In hindsight, there are better analogies I can think of; the reason I chose the one I did is simply because people so very often assume that mental illnesses are somehow less than physical ones, or that they shouldn’t stop you from performing in the way that a physical disease might. Instead, I think a better comparison would be trying to lift a boulder: you can ’want’ to all you like, you can ’choose’ to lift it, but if the boulder weighs three tons, you’re not going to be budging it.

It’s so terribly difficult to describe what it’s like to be depressed to the point of incapacitation to someone who’s never experienced it. It feels impossible to convey the weight of emptiness that takes hold of every waking thought, and the way in which it makes even the simplest of tasks insurmountable. When I say I ’can’t’ do the dishes, I don’t mean I’m choosing not to; I mean I literally can’t do it.

Lately, there’ve been a lot of things I can’t do. I realize this must be making me extremely difficult to live with, and the mess I leave behind me, unable to clean up, only makes it worse. For what it’s worth, I do try to minimize my impact, only using dishes when absolutely necessary, and mostly just lying in bed to avoid disrupting the rest of the house. But I can’t live without creating some kind of path, whether it be hair in the shower or dishes in the sink, and I feel awful and guilty for it, but it doesn’t change my ability – or inability – to do anything about it. (By the same token, I am often unable to go to work.)

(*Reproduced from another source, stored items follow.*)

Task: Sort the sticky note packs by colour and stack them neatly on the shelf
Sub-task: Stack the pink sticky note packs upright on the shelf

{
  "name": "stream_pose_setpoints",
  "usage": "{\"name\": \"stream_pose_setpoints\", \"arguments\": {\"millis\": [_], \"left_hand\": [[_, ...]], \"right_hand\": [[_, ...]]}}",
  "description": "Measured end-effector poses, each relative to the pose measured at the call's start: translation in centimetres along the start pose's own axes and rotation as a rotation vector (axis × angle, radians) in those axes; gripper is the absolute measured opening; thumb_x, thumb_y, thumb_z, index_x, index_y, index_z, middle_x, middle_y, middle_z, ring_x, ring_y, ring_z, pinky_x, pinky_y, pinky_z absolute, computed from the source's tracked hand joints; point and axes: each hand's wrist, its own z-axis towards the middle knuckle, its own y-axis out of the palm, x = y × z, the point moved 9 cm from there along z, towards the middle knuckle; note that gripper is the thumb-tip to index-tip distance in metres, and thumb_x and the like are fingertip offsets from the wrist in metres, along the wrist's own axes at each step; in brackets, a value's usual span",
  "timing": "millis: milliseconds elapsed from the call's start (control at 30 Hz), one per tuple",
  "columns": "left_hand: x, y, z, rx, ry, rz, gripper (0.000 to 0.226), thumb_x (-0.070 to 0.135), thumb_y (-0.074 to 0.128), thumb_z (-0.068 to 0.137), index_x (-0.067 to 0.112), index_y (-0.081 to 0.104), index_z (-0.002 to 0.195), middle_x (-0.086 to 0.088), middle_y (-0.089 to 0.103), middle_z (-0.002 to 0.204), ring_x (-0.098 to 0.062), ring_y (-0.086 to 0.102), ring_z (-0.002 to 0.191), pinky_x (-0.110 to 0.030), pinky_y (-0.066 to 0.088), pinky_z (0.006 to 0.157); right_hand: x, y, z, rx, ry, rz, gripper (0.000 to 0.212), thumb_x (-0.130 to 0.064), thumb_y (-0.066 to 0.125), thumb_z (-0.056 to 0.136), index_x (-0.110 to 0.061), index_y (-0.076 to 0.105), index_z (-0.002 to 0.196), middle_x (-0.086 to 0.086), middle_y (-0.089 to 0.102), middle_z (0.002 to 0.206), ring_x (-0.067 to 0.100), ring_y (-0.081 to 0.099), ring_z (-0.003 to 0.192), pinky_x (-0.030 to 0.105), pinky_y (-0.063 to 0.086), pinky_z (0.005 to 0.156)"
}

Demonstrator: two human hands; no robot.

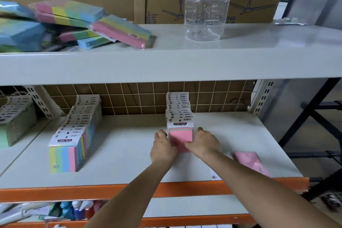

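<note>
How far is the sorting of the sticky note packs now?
Done: a multicolour row and a pink row stand on the middle shelf. In hand: the left hand and right hand hold the front pink pack. Left: a loose pink pack and the upper-shelf pile.

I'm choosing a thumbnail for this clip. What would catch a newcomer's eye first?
Both hands, left hand and right hand, grip a pink sticky note pack at the front of a row on the middle shelf. Above left, a loose pile of rainbow packs sprawls beside a clear plastic bottle.
</note>
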Motion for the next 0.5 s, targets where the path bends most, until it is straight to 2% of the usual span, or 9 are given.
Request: {"name": "stream_pose_setpoints", "arguments": {"millis": [167, 267, 367, 500], "left_hand": [[3.2, -2.7, -1.7, 0.274, 0.112, 0.088, 0.040, 0.026, 0.066, 0.080, 0.004, 0.045, 0.106, -0.012, 0.050, 0.108, -0.034, 0.055, 0.098, -0.038, 0.042, 0.080], [6.1, -2.6, -2.7, 0.305, 0.203, 0.079, 0.043, 0.029, 0.066, 0.081, 0.002, 0.049, 0.109, -0.014, 0.051, 0.110, -0.034, 0.055, 0.099, -0.038, 0.042, 0.082], [8.9, -0.1, -3.6, 0.168, 0.291, 0.071, 0.046, 0.033, 0.066, 0.082, 0.007, 0.048, 0.115, -0.009, 0.051, 0.118, -0.029, 0.053, 0.108, -0.035, 0.042, 0.088], [11.2, 5.5, -5.0, -0.156, 0.344, 0.065, 0.048, 0.039, 0.066, 0.083, 0.015, 0.051, 0.121, -0.004, 0.051, 0.121, -0.025, 0.052, 0.112, -0.033, 0.044, 0.090]], "right_hand": [[2.3, -1.6, -0.4, -0.035, -0.015, -0.008, 0.046, -0.046, 0.061, 0.082, -0.011, 0.054, 0.111, 0.010, 0.064, 0.112, 0.029, 0.061, 0.105, 0.028, 0.042, 0.071], [5.2, -3.3, -0.2, -0.047, 0.004, -0.038, 0.038, -0.041, 0.058, 0.083, -0.012, 0.057, 0.107, 0.007, 0.064, 0.107, 0.026, 0.062, 0.097, 0.026, 0.041, 0.066], [8.6, -4.7, 0.0, -0.075, 0.039, -0.064, 0.031, -0.038, 0.057, 0.083, -0.013, 0.058, 0.101, 0.006, 0.061, 0.097, 0.025, 0.058, 0.088, 0.026, 0.041, 0.064], [13.1, -4.8, -0.1, -0.182, 0.092, -0.106, 0.031, -0.043, 0.060, 0.080, -0.013, 0.054, 0.087, 0.009, 0.061, 0.094, 0.027, 0.059, 0.088, 0.024, 0.039, 0.061]]}}
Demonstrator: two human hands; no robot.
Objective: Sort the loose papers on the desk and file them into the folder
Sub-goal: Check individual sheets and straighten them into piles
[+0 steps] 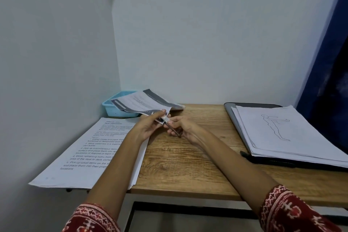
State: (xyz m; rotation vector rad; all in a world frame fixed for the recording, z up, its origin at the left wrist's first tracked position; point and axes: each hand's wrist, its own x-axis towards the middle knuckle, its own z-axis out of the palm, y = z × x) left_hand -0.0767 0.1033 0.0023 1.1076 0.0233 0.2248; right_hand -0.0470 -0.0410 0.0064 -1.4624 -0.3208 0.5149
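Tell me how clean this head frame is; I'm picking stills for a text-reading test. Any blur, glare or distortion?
Head view: soft, even light, no glare, only faint shadows; wide-angle bending bows the desk edges. The printed stack at left reads in its larger lines, smaller lines smear. The papers the left hand holds are too blurred to read; the right hand is slightly soft.

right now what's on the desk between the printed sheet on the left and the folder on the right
In the head view, mostly bare desk. Both hands meet over it: the left hand pinches a sheaf of papers, and the right hand holds a thin dark tool at their corner.
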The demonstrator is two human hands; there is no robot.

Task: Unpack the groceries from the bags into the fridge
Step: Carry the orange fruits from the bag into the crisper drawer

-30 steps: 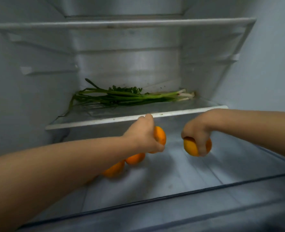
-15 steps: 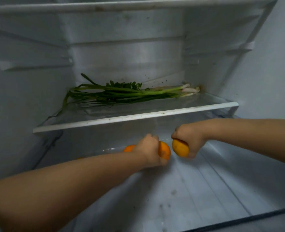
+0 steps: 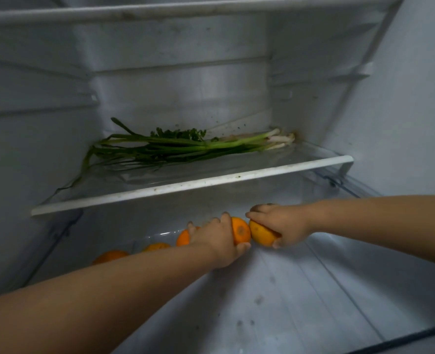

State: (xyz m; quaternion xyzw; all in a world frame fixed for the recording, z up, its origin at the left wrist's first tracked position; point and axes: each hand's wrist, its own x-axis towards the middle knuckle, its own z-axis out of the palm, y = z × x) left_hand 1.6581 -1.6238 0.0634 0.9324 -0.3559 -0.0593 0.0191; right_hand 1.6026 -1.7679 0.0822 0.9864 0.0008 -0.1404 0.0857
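Orange fruit fills both hands under the glass shelf (image 3: 191,186): the left hand (image 3: 217,241) grips one orange (image 3: 240,233), the right hand (image 3: 282,226) clasps a yellower orange (image 3: 261,235) touching it, while spring onions (image 3: 185,146) lie on the shelf above

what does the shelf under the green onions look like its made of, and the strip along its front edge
Shelf: seemingly clear glass, possibly plastic; glossy, and the compartment below shows through it. Front strip: looks like white matte plastic trim, opaque, with dark specks and scuffs. The green onions lie directly on the clear panel.
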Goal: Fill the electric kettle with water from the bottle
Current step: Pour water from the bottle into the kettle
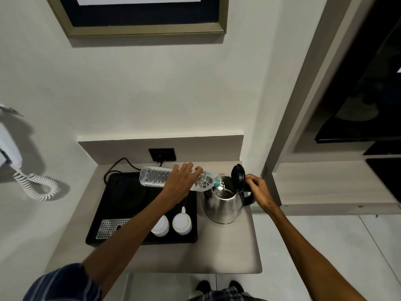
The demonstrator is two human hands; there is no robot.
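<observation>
So the left hand [181, 181] was clamped round the thin, squashy bottle [173, 178], tipped into the kettle [223, 206]; right hand [257, 190] pinched the lid [238, 178] open.

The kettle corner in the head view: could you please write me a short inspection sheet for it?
Surface: small grey shelf against the wall.
Job's things: steel kettle stands on the shelf, lid hinged up; bottle lies near level, its mouth at the kettle opening.
Clutter: black tray left of the kettle holds the kettle base and two white cups turned upside down.
Grippers: left hand grips the bottle; right hand is at the kettle handle by the lid.
Cables: black cord runs from the tray to the wall socket.
Surroundings: wall phone with coiled cord at left; framed picture above.
</observation>
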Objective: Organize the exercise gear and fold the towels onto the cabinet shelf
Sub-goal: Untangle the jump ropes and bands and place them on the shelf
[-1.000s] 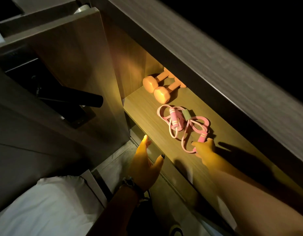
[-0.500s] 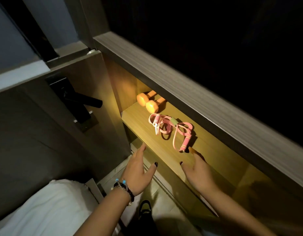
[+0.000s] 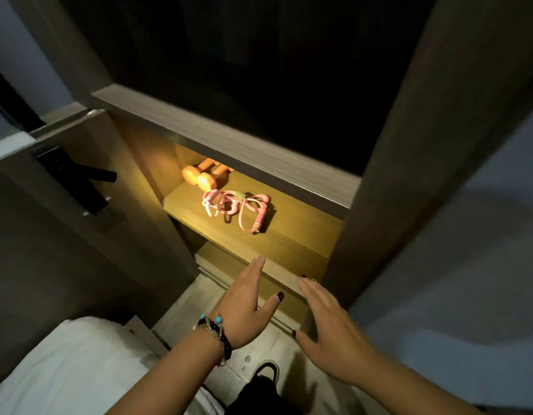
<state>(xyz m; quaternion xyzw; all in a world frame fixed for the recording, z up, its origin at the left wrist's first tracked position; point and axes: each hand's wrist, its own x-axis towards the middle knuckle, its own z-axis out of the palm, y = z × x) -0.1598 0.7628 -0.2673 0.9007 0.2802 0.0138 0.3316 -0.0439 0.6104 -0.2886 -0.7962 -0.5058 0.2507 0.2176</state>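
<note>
Lit shelf (image 3: 292, 235), orange dumbbells (image 3: 199, 176), pink jump rope (image 3: 238, 206)

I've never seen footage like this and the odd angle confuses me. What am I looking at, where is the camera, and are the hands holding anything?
There is no machine here. A person wears one wide-angle camera on the head, and it looks forward and down, so you see their own arms from above. The left hand, with a beaded bracelet on its wrist, and the right hand both hang open in front of a lit cabinet shelf. Neither holds anything. On the shelf lie two orange dumbbells at the back left and a pink jump rope coiled in front of them. A white towel or sheet shows at the lower left; I cannot tell which. The space above the shelf is too dark to read.
</note>
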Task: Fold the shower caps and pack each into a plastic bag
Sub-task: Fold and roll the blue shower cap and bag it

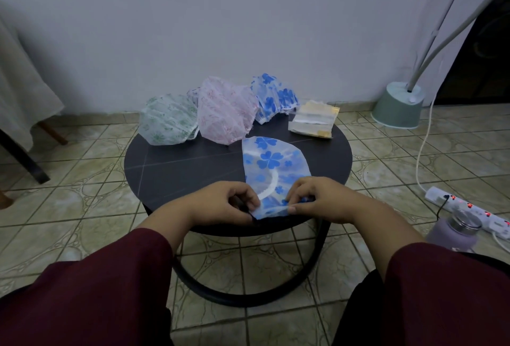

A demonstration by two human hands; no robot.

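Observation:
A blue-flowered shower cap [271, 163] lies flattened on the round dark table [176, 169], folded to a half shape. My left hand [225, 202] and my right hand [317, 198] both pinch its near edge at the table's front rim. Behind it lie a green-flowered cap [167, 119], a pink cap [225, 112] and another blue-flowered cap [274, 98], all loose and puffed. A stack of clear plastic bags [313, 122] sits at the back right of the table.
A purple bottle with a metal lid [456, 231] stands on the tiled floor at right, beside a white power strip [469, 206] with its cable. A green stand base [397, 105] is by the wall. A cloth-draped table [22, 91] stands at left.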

I appreciate the efforts that the world is taking to liken mental illness to physical illness, inasmuch as trying to get people to take mental disorders seriously. They are just as incapacitating as physical illnesses, and oftentimes just as, if not more, difficult to overcome. But perhaps a better likening might actually be to compare a mental illness to a physical incapability. If you are missing an arm, or weigh 100 pounds, there are certain things you may simply not be able to do – at least not without help. Humans are, of course, adept at overcoming adversity, but there are some things that are impossible to overcome on one’s own, and a mental illness is one of those things.

So when I say I can’t do something, please don’t assume I’m taking an easy path, or being lazy, or simply ’choosing’ not to put in effort. I choose the word ’can’t’ very deliberately; it means what it means.

One day I’ll gain the strength to lift the boulder; for now, I am weak.